An identical copy of the data below is needed.

################

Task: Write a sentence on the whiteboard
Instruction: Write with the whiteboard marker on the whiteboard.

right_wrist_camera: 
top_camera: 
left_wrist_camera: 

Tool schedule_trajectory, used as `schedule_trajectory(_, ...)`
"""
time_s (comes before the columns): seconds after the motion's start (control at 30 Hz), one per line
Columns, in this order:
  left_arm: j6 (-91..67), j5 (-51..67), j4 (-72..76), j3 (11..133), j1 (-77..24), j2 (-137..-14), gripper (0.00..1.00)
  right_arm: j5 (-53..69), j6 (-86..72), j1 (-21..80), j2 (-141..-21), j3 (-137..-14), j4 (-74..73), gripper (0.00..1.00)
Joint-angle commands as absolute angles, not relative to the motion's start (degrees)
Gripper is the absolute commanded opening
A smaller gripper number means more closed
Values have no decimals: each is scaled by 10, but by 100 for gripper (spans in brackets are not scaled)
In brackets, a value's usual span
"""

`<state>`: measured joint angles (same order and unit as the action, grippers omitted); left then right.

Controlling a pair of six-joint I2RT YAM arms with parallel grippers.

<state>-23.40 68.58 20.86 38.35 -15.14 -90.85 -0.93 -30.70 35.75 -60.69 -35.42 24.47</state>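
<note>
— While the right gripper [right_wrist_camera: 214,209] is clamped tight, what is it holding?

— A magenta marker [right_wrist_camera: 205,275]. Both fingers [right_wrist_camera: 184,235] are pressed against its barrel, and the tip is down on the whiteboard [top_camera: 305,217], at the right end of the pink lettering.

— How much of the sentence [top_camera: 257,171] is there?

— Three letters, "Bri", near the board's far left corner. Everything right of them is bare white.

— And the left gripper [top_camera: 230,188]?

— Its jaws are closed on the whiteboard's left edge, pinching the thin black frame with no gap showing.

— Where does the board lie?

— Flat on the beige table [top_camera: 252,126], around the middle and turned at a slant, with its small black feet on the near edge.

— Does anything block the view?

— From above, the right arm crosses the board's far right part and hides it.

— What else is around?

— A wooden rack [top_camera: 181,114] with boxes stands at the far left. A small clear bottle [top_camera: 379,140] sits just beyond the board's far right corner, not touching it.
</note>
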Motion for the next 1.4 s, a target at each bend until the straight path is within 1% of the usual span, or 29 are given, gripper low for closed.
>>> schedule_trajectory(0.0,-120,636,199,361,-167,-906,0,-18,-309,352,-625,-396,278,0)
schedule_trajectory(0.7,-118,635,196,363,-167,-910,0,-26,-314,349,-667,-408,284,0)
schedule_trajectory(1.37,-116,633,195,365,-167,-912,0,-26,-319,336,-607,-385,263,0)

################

Expected output
Task: Write a sentence on the whiteboard
Instruction: Write with the whiteboard marker on the whiteboard.

right_wrist_camera: 
top_camera: 
left_wrist_camera: 

Tool schedule_trajectory, used as `schedule_trajectory(_, ...)`
"""
time_s (comes before the columns): seconds after the motion's start (control at 30 Hz), one per line
Columns, in this order:
  left_arm: j6 (-91..67), j5 (-51..67), j4 (-72..76), j3 (11..133), j1 (-77..24), j2 (-137..-14), gripper (0.00..1.00)
  right_arm: j5 (-53..69), j6 (-86..72), j1 (-21..80), j2 (-141..-21), j3 (-137..-14), j4 (-74..73), gripper (0.00..1.00)
Joint-angle commands as absolute angles, not relative to the motion's start (degrees)
Gripper is the absolute commanded opening
A smaller gripper number means more closed
Values have no decimals: each is scaled by 10, but by 100 for gripper (spans in brackets are not scaled)
In brackets, a value's usual span
"""

`<state>`: measured joint angles (same order and unit as the action, grippers omitted); left then right.

Controlling a pair of six-joint I2RT YAM arms with parallel grippers.

<state>-23.40 68.58 20.86 38.35 -15.14 -90.85 -0.93 -30.70 35.75 -60.69 -35.42 24.47</state>
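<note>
— While the right gripper [right_wrist_camera: 214,209] is clamped tight, what is it holding?

— A magenta marker [right_wrist_camera: 205,275]. Both fingers [right_wrist_camera: 184,235] are pressed against its barrel, and the tip is down on the whiteboard [top_camera: 305,217], at the right end of the pink lettering.

— How much of the sentence [top_camera: 257,171] is there?

— Three letters, "Bri", near the board's far left corner. Everything right of them is bare white.

— And the left gripper [top_camera: 230,188]?

— Its jaws are closed on the whiteboard's left edge, pinching the thin black frame with no gap showing.

— Where does the board lie?

— Flat on the beige table [top_camera: 252,126], around the middle and turned at a slant, with its small black feet on the near edge.

— Does anything block the view?

— From above, the right arm crosses the board's far right part and hides it.

— What else is around?

— A wooden rack [top_camera: 181,114] with boxes stands at the far left. A small clear bottle [top_camera: 379,140] sits just beyond the board's far right corner, not touching it.
</note>
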Motion for the next 1.4 s, a target at each bend until the straight path is within 1% of the usual span, or 29 are given, gripper low for closed.
>>> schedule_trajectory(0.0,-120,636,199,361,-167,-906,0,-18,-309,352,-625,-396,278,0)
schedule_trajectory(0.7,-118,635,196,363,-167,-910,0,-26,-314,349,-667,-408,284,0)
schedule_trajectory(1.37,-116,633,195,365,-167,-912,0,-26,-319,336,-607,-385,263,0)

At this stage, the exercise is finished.